専用の黒板消しで黒板を消す後藤さん=名古屋市中村区名駅南1丁目
受験シーズンは最終盤。志望校に合格してほっとしている人。残念だった人。結果の明暗はあるものの、合格に向けて努力をしてきた受験生の姿を意外なところから見守ってきた「おばちゃん」がいる。
名古屋市中村区の駿台予備学校名古屋校。教室の前で両手に大きな袋を持って立っているのは、清掃員の後藤茂子さん(65)=同市中川区。袋の中には黒板消しが10個ほど。授業終わりを知らせるチャイムが鳴ると、扉から出てきた講師にぺこりと頭を下げ、入れ替わるように教室に入る。
身長152センチの後藤さんが向かうのは、長さ6メートル、高さ2メートルの黒板。時折背伸びをしながら、びっしり書き込まれた数式や図を、左上からざーっと消し始める。
「おばちゃん、消すの待って」。受験生から言われると、ノートに写し終わるのをじっと待つ。講義の間の10分間で3教室の黒板を消すので、1枚に3分ほどしかかけられない。早くしないと次の講師にせかされる。だけど、「受験生のことが一番だから」と笑う。
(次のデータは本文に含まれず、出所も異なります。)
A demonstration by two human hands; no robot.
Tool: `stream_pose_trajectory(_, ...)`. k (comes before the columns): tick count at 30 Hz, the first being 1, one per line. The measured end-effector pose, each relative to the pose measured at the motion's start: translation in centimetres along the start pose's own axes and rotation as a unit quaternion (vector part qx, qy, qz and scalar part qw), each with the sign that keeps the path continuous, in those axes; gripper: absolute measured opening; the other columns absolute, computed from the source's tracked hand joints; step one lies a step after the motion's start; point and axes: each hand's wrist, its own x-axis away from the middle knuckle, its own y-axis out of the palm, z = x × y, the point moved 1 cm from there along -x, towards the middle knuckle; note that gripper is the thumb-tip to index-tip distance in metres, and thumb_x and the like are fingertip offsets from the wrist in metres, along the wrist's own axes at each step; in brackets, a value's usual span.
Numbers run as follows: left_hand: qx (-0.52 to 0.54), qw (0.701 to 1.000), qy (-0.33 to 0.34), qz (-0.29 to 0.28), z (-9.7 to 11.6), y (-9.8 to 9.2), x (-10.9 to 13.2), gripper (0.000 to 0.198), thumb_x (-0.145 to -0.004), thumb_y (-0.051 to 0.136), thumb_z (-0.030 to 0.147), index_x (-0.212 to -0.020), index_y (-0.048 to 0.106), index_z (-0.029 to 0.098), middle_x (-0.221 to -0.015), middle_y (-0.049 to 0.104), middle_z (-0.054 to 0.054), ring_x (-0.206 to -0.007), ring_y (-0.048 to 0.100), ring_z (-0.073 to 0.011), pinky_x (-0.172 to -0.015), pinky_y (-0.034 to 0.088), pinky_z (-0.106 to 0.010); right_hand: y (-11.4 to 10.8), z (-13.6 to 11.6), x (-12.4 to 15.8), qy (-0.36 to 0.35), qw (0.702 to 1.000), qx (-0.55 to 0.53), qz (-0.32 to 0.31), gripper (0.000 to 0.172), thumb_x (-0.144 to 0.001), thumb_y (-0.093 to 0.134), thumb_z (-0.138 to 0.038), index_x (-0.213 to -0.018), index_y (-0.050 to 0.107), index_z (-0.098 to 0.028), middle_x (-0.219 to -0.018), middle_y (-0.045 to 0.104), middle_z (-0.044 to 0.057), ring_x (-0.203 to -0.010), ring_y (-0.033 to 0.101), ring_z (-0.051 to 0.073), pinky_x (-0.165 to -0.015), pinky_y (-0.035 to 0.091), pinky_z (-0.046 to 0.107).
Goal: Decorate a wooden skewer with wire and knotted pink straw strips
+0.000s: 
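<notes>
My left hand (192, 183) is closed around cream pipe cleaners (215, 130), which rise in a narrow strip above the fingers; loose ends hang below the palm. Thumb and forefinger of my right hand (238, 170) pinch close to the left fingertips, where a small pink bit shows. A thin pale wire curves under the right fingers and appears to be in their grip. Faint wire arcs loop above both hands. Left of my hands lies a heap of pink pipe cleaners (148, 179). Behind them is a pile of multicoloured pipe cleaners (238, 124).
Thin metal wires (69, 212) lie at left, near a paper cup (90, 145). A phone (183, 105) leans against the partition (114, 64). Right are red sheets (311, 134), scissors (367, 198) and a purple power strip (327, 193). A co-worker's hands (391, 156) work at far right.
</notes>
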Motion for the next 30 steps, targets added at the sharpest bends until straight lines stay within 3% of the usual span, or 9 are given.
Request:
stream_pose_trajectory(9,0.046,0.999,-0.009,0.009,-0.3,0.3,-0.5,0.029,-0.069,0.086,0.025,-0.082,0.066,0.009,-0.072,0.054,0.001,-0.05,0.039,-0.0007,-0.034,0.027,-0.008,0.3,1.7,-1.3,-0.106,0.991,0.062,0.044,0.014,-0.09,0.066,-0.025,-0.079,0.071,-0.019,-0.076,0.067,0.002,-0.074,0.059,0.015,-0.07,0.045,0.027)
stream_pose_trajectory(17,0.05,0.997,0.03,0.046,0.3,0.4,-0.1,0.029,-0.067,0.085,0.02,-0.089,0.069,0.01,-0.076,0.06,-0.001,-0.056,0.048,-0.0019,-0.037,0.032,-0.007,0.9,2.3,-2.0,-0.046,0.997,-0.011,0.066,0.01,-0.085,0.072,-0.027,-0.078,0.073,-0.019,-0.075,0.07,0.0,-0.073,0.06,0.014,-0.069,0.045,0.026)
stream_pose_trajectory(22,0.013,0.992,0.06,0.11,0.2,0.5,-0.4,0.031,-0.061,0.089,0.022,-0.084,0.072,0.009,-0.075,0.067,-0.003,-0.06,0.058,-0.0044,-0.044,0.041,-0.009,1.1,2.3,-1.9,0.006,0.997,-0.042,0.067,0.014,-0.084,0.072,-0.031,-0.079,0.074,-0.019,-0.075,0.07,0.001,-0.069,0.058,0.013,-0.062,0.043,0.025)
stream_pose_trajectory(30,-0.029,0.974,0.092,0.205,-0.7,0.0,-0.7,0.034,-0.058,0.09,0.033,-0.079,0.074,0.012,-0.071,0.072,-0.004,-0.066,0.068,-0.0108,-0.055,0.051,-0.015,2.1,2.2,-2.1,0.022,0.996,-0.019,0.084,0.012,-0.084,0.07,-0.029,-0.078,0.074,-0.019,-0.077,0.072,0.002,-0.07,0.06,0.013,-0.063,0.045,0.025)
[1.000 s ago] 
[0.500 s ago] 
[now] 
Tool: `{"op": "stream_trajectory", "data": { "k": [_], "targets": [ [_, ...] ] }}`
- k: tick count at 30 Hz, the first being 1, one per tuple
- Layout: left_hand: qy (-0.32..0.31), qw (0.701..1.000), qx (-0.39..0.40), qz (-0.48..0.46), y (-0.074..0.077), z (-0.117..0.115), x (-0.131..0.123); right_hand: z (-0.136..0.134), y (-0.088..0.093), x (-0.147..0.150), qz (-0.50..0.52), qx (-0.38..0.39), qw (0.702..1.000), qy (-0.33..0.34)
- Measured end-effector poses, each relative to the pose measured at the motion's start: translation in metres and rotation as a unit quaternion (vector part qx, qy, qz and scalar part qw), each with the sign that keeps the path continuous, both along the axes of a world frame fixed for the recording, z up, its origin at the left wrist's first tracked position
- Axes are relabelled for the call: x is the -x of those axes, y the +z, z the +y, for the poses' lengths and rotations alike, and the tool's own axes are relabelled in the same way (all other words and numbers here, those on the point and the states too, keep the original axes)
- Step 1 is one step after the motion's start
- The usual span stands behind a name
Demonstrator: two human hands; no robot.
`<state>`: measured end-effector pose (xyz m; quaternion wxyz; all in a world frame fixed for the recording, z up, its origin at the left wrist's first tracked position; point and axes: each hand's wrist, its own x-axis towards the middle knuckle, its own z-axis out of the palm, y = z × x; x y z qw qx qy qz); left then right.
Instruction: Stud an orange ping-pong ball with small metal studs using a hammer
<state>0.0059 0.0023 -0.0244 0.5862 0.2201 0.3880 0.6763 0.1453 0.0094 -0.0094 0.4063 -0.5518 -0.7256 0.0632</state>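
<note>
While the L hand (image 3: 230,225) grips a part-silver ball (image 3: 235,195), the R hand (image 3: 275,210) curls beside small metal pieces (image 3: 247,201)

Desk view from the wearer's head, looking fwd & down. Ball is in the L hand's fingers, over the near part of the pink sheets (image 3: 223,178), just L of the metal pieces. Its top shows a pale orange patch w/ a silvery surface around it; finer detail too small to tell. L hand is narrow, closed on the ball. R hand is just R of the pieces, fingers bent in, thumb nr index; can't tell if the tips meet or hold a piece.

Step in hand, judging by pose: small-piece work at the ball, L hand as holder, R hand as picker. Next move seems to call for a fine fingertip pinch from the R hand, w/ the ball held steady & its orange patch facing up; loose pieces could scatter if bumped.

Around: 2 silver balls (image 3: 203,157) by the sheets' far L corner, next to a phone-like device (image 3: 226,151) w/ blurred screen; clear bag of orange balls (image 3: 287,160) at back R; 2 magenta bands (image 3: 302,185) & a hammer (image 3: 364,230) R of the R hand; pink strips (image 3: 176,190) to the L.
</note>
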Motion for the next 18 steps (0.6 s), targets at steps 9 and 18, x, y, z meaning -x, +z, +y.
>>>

20年勤めた工場を定年退職後、6年ほど前に予備校の清掃員になった。「口べたなので、1人で黙々とできる仕事がいいから」
まだ受験生がいない午前6時10分に出勤。100人ほど座れる教室の机を一つずつふく。たくさんの消しゴムのカスがあると、「この子はたくさん考えたんだろうねえ」と想像しながら作業する。